• S.

                                                            26.XII.11

    Prof. Dr. Freud                           Wien, IX. Berggasse 19.

     

    Lieber Freund

    Vielleicht wundern Sie sich, daß ich gerade unter diesen Verhältnissen nicht mehr und öfter schreibe. Aber es ist Absicht; ich habe nichts mehr zu sagen, habe vielleicht mehr gesagt, als zu rechtfertigen war, und will es mir mit Ihrer Zukunft nicht ganz verderben. Ich gratuliere dann aus vollem Herzen, wenn Sie mich wissen lassen, daß die Zeit gekommen ist.

         Ein Gutes kann ich Ihrem voraussichtlichen Entschluß nicht bestreiten. Sie bleiben so in Beziehung zu Frau G., die Sie sonst verloren hätten.

         Frau G. selbst bitte ich Sie ‑ der Brief müßte doch durch Ihre Hand gehen ‑ für ihr zweites Schreiben intensiv zu danken, sie um Verzeihung zu bitten für alles Graue und Schwarze, das ich glaubte, ihr sagen zu müssen, und ihr ganz besonderen Dank auszusprechen für die Aufnahme, die sie Ernst bereitet hat. Aus demselben Grund bin ich Ihnen neuerdings verpflichtet. Es hat dem Jungen sehr behagt.

     

         Ich schreibe in diesen Tagen ohne rechte Stimmung: Über neurotische Erkrankungstypen (Zentralblatt)1, Über die allgemeinste Erniedrigung etc. (Jahrbuch)2.
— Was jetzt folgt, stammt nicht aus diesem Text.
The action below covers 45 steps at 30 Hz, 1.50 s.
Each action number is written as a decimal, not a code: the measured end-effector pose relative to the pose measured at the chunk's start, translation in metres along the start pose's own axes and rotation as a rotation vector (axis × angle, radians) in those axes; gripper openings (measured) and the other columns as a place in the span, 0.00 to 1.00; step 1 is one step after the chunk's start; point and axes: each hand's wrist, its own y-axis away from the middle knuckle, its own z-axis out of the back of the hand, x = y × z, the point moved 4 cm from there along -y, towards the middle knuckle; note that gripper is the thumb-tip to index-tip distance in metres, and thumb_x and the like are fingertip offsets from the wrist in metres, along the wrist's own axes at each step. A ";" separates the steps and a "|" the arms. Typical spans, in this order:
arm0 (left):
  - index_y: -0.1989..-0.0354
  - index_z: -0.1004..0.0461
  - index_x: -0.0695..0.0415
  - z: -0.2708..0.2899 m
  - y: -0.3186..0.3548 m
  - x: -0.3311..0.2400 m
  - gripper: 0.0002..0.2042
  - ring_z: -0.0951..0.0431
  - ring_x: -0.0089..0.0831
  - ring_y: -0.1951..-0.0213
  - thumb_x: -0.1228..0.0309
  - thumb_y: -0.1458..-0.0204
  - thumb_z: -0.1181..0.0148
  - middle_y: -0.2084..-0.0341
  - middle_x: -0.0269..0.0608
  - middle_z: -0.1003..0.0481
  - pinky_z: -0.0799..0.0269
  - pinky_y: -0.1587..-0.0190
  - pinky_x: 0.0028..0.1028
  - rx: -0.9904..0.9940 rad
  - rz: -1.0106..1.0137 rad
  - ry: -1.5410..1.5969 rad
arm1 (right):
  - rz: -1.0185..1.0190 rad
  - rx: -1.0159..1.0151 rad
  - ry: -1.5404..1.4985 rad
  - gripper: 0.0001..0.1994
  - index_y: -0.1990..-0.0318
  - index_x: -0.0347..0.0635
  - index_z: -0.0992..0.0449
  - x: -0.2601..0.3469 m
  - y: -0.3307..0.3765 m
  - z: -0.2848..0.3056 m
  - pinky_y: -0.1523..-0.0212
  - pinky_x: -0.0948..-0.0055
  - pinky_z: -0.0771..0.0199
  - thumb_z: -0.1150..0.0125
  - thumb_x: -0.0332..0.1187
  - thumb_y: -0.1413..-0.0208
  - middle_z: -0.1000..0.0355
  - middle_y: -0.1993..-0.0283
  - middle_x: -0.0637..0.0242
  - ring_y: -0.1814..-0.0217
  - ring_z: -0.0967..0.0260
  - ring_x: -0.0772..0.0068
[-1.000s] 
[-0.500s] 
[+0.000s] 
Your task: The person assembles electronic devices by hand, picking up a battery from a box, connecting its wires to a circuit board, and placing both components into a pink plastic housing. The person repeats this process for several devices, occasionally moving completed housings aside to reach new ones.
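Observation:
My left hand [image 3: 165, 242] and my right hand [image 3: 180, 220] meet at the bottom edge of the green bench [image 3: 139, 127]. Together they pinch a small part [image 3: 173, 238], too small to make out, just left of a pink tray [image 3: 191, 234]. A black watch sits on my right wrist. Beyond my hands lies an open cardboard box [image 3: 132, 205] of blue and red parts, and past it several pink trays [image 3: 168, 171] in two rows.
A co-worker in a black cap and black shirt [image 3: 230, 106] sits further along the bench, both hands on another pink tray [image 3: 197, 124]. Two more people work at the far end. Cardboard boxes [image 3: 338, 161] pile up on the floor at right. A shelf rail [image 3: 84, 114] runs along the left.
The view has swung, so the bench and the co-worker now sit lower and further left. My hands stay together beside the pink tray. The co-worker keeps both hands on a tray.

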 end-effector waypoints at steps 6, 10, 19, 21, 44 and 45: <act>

                                                       Herzlichst Ihr

                                                                Freud

     

         1    >Über neurotische Erkrankungstypen< (Freud 1912c), erschienen im Zentralblatt (1911-12, 2: S. 297-302).

         2    >Über die allgemeinste Erniedrigung des Liebeslebens< (>Beiträge zur Psychologie des Liebeslebens< II.) (Freud 1912d), erschienen im Jahrbuch (1912-13, 4: S. 40-50).